Sonic Youth: Live in Brooklyn 2011 Critique d’album

Là où les setlists couvrant toute la carrière de la plupart des groupes vétérans succomberont inévitablement à des variations sauvages de ton sinon de qualité, Vivre à Brooklyn 2011 dissout trois décennies dans un opéra noise holistique de 17 pistes qui consacre les plus grands attributs et contradictions de Sonic Youth : un groupe qui a plongé ses orteils dans le courant dominant du rock alternatif sans jamais y mettre les pieds, qui a atteint le statut de tête d’affiche d’amphithéâtre tout en désavouant régulièrement la vieille maxime du showbiz de donner aux gens ce qu’ils veulent. L’ensemble de Brooklyn prend les chansons les plus populaires du groupe pour éclairer les coins les plus sombres de leur discographie et construire des ponts entre eux. Le spectacle est venu à la fin de la campagne promotionnelle pour ce qui serait le dernier long métrage officiel de Sonic Youth, 2009. L’Éternelmais l’album qui domine la setlist est, à juste titre, Mauvaise lune qui se lève– le disque qui les a d’abord poussés hors de New York et sur les lignes de front de l’indie américain, et qui, ici, symbolise à la fois un retour aux sources et un adieu complet. Et si cette signification n’était pas connue de la foule de Williamsburg ce soir-là, une rare diffusion complémentaire de « Kill Yr Idols » de 1983 ressemble à un communiqué codé et préfigurant.

Grâce à l’intensité non diminuée du batteur Steve Shelley et à la pulsation rythmique d’acier du bassiste d’aujourd’hui Mark Ibold, le back-to-back Mauvaise lune qui se lève les serre-livres «Brave Men Run (In My Family)» et «Death Valley ’69» s’écrasent absolument là où ils avaient l’habitude de s’accrocher, ce qui en fait des compagnons naturels de la signature psychopathe de Lee Ranaldo «Eric’s Trip», le bruit glam lanceur de fusées de 1994 « Starfield Road », et la poussée sauvage de L’Éternel« Calmer le serpent ». Mais les liens établis ici sont autant lyriques que musicaux, avec le mantra de Gordon de l’ère 85 « Flower », Salel’hommage sardonique de Heart « Drunken Butterfly » et L’ÉternelLe « Sacred Trickster » qui fait rouler les yeux met en avant la fureur féministe qui traverse tout le canon de Sonic Youth, et qui acquiert un côté encore plus acerbe si l’on considère la dynamique dysfonctionnelle avec laquelle Gordon était aux prises à l’époque. (La boutade sarcastique de cette dernière chanson – « Qu’est-ce que ça fait d’être une fille dans un groupe? » – prend une toute nouvelle dimension déconcertante quand on sait qu’elle la chante aux côtés de son futur ex alors que le navire coule.)
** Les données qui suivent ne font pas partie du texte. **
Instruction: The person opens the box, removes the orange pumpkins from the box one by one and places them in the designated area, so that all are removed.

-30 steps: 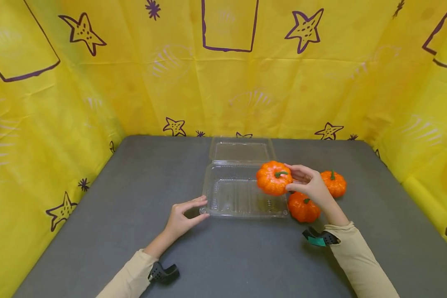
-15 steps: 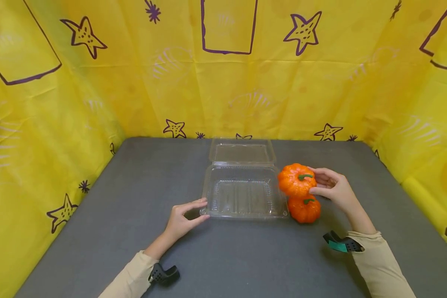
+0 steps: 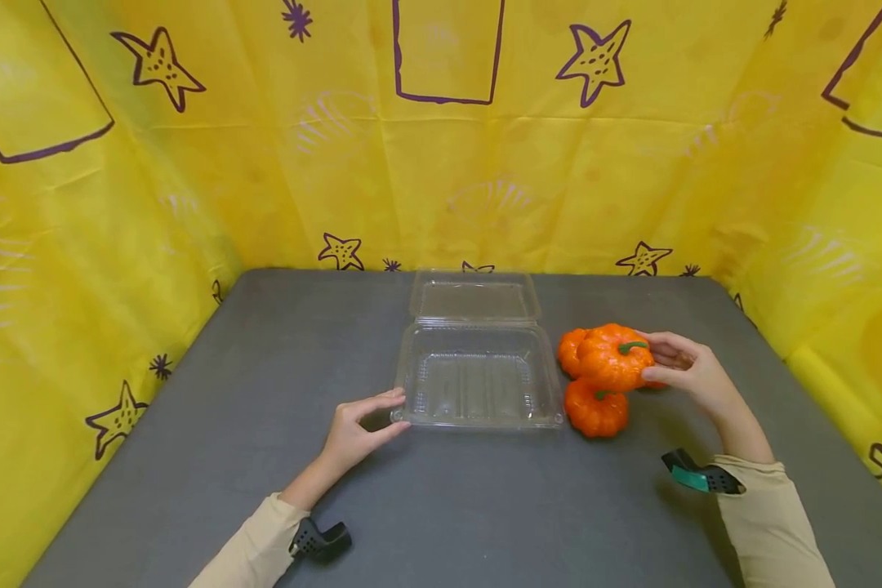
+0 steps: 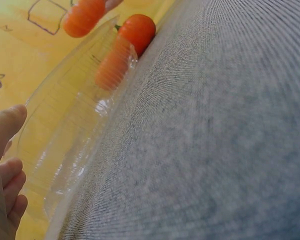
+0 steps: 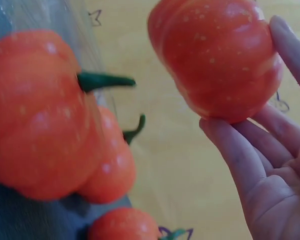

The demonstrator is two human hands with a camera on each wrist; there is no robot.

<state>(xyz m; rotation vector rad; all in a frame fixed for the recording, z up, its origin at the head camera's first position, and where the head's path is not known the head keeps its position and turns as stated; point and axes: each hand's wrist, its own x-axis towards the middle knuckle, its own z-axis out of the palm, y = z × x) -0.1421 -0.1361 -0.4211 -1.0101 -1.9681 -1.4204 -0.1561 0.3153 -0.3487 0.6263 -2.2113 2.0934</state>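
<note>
My right hand [image 3: 698, 376] holds an orange toy pumpkin [image 3: 612, 359] with a green stem, thumb on one side and fingers on the other. The right wrist view shows this held pumpkin [image 5: 215, 60] raised apart from the others. Beneath and around it sit more pumpkins, one in front [image 3: 595, 410] and another peeking out behind [image 3: 569, 351]; part of one more shows under the hand. A clear plastic clamshell container [image 3: 478, 416] stands to their left, lid folded back. At its front left corner my left hand [image 3: 354, 426] holds the rim between thumb and fingers.
The lid [image 3: 474, 298] lies flat toward the table's back edge. The grey table [image 3: 470, 506] is bordered at the back and sides by a yellow cloth [image 3: 441, 180] with drawn starfish. The front pumpkin sits close beside the container's right wall.
My right hand has carried its pumpkin rightward from over the container's right side to above the other pumpkins, uncovering one behind. The left hand has stayed at the container's corner.
</note>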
À la fin du premier rappel de l’émission, Sonic Youth fait une concession inhabituelle au goût populaire en trottant le bien-aimé Sale cheval de bataille « Sugar Kane », dont la vidéo festonnée de Marc Jacobs / Chloë Sevigny s’est avérée être le point culminant du croisement du groupe au début des années 90. L’apparence atypique de la chanson au milieu d’une setlist remplie des coupes les plus profondes souligne l’improbabilité absolue que ces radicaux avant-rock deviennent des stars momentanées de MTV. L’essence contrariante du groupe est encore incarnée par le deuxième rappel, où Sonic Youth livre sa toute première performance de la locomotive, morceau titre Velvetsesque de l’album solo de Moore de 1995. Coeurs psychiques– une décision qui, rétrospectivement, ouvre la voie au genre de confitures tendues et mélodieuses qu’il poursuivra plus tard avec le groupe Thurston Moore.